ASSIGNMENT: Nothing in the data below may be left out; return all of it exactly.

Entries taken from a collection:

= = = = =

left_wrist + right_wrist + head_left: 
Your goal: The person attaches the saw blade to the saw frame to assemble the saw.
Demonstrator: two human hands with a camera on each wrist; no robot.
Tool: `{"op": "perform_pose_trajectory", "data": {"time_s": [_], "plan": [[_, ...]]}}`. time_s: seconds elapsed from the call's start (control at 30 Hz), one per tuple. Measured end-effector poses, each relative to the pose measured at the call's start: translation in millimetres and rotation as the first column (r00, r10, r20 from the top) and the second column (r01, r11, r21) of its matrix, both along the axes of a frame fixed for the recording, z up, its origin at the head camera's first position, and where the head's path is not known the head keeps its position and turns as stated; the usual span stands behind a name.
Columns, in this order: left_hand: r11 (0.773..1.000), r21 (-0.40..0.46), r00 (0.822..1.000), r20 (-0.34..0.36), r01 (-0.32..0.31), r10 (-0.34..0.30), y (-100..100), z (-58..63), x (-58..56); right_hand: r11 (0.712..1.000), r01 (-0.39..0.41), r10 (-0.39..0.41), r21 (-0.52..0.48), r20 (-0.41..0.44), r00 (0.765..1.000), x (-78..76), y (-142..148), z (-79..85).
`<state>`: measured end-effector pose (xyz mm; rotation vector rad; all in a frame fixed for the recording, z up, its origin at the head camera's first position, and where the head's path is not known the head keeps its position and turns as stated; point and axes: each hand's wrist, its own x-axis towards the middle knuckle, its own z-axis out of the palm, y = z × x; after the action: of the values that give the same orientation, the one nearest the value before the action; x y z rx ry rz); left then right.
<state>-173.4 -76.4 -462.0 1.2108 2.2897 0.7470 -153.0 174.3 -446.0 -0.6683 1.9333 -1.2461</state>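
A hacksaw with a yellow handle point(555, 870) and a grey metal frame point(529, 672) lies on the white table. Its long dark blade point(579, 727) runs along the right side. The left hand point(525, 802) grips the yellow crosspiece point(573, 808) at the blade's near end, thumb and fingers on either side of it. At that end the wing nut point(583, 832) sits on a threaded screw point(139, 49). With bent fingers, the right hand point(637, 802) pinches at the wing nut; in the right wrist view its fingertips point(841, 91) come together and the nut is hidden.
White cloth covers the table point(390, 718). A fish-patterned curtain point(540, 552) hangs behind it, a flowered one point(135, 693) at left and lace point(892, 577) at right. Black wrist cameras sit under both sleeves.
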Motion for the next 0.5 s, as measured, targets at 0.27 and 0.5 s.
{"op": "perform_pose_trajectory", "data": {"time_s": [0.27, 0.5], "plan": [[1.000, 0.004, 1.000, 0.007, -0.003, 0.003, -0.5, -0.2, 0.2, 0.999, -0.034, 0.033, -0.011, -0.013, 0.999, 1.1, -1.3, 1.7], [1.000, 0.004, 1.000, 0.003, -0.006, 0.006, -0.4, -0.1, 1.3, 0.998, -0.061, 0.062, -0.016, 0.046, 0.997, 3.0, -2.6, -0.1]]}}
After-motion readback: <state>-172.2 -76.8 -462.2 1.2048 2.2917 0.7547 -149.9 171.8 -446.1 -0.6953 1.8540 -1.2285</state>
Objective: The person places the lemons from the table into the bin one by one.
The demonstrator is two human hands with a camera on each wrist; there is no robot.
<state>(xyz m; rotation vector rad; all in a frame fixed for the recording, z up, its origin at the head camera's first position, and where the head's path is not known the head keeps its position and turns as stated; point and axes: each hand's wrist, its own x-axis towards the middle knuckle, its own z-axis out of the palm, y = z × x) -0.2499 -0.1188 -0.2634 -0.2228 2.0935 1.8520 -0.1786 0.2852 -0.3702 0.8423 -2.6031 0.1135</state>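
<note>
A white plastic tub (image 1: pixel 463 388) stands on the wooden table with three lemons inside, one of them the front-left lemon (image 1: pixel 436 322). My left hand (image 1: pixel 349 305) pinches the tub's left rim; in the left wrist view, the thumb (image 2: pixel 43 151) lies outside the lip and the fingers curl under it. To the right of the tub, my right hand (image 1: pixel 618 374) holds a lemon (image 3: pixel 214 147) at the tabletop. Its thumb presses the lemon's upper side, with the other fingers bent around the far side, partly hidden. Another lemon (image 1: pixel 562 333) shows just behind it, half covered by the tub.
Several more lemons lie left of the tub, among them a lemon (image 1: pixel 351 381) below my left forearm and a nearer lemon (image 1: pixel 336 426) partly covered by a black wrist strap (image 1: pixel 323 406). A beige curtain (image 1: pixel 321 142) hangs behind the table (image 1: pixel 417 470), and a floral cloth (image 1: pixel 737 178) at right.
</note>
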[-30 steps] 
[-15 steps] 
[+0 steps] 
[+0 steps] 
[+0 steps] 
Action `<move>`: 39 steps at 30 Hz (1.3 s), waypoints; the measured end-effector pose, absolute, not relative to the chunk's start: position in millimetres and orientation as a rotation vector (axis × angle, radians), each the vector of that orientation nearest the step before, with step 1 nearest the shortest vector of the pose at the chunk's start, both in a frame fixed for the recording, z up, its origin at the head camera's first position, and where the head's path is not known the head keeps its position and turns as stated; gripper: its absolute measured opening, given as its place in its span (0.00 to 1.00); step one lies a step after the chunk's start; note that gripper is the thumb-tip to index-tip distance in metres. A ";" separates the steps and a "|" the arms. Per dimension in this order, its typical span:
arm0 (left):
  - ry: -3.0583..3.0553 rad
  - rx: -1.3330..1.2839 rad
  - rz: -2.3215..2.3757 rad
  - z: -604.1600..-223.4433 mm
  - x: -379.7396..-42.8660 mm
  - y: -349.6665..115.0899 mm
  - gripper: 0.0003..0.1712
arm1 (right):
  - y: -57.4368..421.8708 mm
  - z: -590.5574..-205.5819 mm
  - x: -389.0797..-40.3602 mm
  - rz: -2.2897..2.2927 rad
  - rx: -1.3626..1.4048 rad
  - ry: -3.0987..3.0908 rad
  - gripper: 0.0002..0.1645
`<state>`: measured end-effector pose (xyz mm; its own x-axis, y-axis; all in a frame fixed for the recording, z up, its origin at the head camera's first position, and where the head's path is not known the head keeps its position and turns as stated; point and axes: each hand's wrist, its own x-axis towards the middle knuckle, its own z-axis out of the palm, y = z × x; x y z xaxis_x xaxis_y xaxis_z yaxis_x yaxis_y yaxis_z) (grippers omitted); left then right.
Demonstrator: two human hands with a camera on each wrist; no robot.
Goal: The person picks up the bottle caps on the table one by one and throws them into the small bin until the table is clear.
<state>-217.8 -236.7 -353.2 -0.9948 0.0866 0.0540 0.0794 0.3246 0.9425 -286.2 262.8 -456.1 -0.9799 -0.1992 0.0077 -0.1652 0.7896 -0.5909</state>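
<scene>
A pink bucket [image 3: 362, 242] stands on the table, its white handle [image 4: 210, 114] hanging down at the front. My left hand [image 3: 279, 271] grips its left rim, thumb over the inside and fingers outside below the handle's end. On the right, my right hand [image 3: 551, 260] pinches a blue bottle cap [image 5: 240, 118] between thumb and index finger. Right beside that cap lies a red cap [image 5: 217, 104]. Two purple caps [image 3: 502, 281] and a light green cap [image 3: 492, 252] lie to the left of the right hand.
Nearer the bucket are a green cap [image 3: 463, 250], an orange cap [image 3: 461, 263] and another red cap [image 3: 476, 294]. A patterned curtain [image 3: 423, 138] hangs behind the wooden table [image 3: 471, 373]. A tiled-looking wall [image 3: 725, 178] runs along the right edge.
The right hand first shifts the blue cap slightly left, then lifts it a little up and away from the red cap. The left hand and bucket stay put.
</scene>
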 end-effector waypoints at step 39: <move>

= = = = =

EXERCISE RESULT:
left_wrist + right_wrist + head_left: 
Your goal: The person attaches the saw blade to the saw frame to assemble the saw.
Demonstrator: two human hands with a camera on each wrist; no robot.
Tool: `{"op": "perform_pose_trajectory", "data": {"time_s": [_], "plan": [[_, ...]]}}`. time_s: seconds elapsed from the call's start (control at 30 Hz), one per tuple. Measured end-effector poses, each relative to the pose measured at the call's start: translation in millimetres and rotation as the first column (r00, r10, r20 from the top) and the second column (r01, r11, r21) of its matrix, both along the axes of a frame fixed for the recording, z up, its origin at the head camera's first position, and where the head's path is not known the head keeps its position and turns as stated; the usual span stands behind a name.
Columns, in this order: left_hand: r11 (0.773..1.000), r21 (-0.40..0.46), r00 (0.822..1.000), r20 (-0.34..0.36), r01 (-0.32..0.31), r10 (-0.34..0.30), y (-100..100), z (-58..63), x (-58..56); right_hand: r11 (0.712..1.000), r01 (-0.39..0.41), r10 (-0.39..0.41), r21 (-0.52..0.48), r20 (-0.41..0.44), r00 (0.765..1.000), x (-78..76), y (-142..148), z (-79..85).
`<state>`: measured end-effector pose (xyz mm; rotation vector rad; all in a frame fixed for the recording, z up, its origin at the head camera's first position, and where the head's path is not known the head keeps its position and turns as stated; point and axes: each hand's wrist, its own x-axis towards the middle knuckle, its own z-axis out of the palm, y = z × x; after the action: of the values that give the same orientation, the one nearest the value before the action; x y z rx ry rz); left then right.
<state>-173.4 -76.4 -462.0 1.2108 2.2897 0.7470 -153.0 174.3 -446.0 -0.6683 1.9333 -1.2461</state>
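A hacksaw with a yellow handle point(555, 870) and a grey metal frame point(529, 672) lies on the white table. Its long dark blade point(579, 727) runs along the right side. The left hand point(525, 802) grips the yellow crosspiece point(573, 808) at the blade's near end, thumb and fingers on either side of it. At that end the wing nut point(583, 832) sits on a threaded screw point(139, 49). With bent fingers, the right hand point(637, 802) pinches at the wing nut; in the right wrist view its fingertips point(841, 91) come together and the nut is hidden.
White cloth covers the table point(390, 718). A fish-patterned curtain point(540, 552) hangs behind it, a flowered one point(135, 693) at left and lace point(892, 577) at right. Black wrist cameras sit under both sleeves.
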Motion for the next 0.5 s, as measured, targets at 0.27 and 0.5 s.
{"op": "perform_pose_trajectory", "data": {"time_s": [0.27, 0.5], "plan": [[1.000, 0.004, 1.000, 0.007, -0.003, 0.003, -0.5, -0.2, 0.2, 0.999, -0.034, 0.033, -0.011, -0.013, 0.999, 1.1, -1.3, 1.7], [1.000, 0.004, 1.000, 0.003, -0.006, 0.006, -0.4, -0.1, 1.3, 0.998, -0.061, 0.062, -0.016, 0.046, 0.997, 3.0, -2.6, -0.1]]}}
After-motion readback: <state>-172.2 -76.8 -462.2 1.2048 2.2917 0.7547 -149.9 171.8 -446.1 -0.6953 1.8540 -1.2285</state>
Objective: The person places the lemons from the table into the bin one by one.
The demonstrator is two human hands with a camera on each wrist; there is no robot.
<state>(xyz m; rotation vector rad; all in a frame fixed for the recording, z up, its origin at the head camera's first position, and where the head's path is not known the head keeps its position and turns as stated; point and axes: each hand's wrist, its own x-axis towards the middle knuckle, its own z-axis out of the palm, y = z × x) -0.2499 -0.1188 -0.2634 -0.2228 2.0935 1.8520 -0.1786 0.2852 -0.3702 0.8423 -2.6031 0.1135</state>
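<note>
A white plastic tub (image 1: pixel 463 388) stands on the wooden table with three lemons inside, one of them the front-left lemon (image 1: pixel 436 322). My left hand (image 1: pixel 349 305) pinches the tub's left rim; in the left wrist view, the thumb (image 2: pixel 43 151) lies outside the lip and the fingers curl under it. To the right of the tub, my right hand (image 1: pixel 618 374) holds a lemon (image 3: pixel 214 147) at the tabletop. Its thumb presses the lemon's upper side, with the other fingers bent around the far side, partly hidden. Another lemon (image 1: pixel 562 333) shows just behind it, half covered by the tub.
Several more lemons lie left of the tub, among them a lemon (image 1: pixel 351 381) below my left forearm and a nearer lemon (image 1: pixel 336 426) partly covered by a black wrist strap (image 1: pixel 323 406). A beige curtain (image 1: pixel 321 142) hangs behind the table (image 1: pixel 417 470), and a floral cloth (image 1: pixel 737 178) at right.
</note>
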[-30 steps] 
[-15 steps] 
[+0 steps] 
[+0 steps] 
[+0 steps] 
Action `<move>`: 39 steps at 30 Hz (1.3 s), waypoints; the measured end-effector pose, absolute, not relative to the chunk's start: position in millimetres and orientation as a rotation vector (axis × angle, radians), each the vector of that orientation nearest the step before, with step 1 nearest the shortest vector of the pose at the chunk's start, both in a frame fixed for the recording, z up, its origin at the head camera's first position, and where the head's path is not known the head keeps its position and turns as stated; gripper: its absolute measured opening, given as its place in its span (0.00 to 1.00); step one lies a step after the chunk's start; note that gripper is the thumb-tip to index-tip distance in metres. A ";" separates the steps and a "|" the arms. Per dimension in this order, its typical span:
arm0 (left):
  - ry: -3.0583..3.0553 rad
  - rx: -1.3330..1.2839 rad
  - rz: -2.3215..2.3757 rad
  - z: -604.1600..-223.4433 mm
  - x: -379.7396..-42.8660 mm
  - y: -349.6665..115.0899 mm
  - gripper: 0.0003..0.1712
arm1 (right):
  - y: -57.4368..421.8708 mm
  - z: -590.5574..-205.5819 mm
  - x: -389.0797..-40.3602 mm
  - rz: -2.2897..2.2927 rad
  - rx: -1.3626..1.4048 rad
  - ry: -3.0987..3.0908 rad
  - gripper: 0.0002..0.1645
`<state>`: measured end-effector pose (xyz mm; its own x-axis, y-axis; all in a frame fixed for the recording, z up, its origin at the head camera's first position, and where the head's path is not known the head keeps its position and turns as stated; point and axes: each hand's wrist, its own x-axis towards the middle knuckle, its own z-axis out of the palm, y = z × x; x y z xaxis_x xaxis_y xaxis_z yaxis_x yaxis_y yaxis_z) (grippers omitted); left then right.
Demonstrator: two human hands with a camera on each wrist; no robot.
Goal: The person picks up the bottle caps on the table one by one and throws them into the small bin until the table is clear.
<state>-217.8 -236.7 -353.2 -0.9948 0.0866 0.0540 0.0794 0.3246 0.9425 -286.2 262.8 -456.1 -0.9799 -0.1992 0.0077 -0.1652 0.7896 -0.5909</state>
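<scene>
A pink bucket [image 3: 362, 242] stands on the table, its white handle [image 4: 210, 114] hanging down at the front. My left hand [image 3: 279, 271] grips its left rim, thumb over the inside and fingers outside below the handle's end. On the right, my right hand [image 3: 551, 260] pinches a blue bottle cap [image 5: 240, 118] between thumb and index finger. Right beside that cap lies a red cap [image 5: 217, 104]. Two purple caps [image 3: 502, 281] and a light green cap [image 3: 492, 252] lie to the left of the right hand.
Nearer the bucket are a green cap [image 3: 463, 250], an orange cap [image 3: 461, 263] and another red cap [image 3: 476, 294]. A patterned curtain [image 3: 423, 138] hangs behind the wooden table [image 3: 471, 373]. A tiled-looking wall [image 3: 725, 178] runs along the right edge.
The right hand first shifts the blue cap slightly left, then lifts it a little up and away from the red cap. The left hand and bucket stay put.
</scene>
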 end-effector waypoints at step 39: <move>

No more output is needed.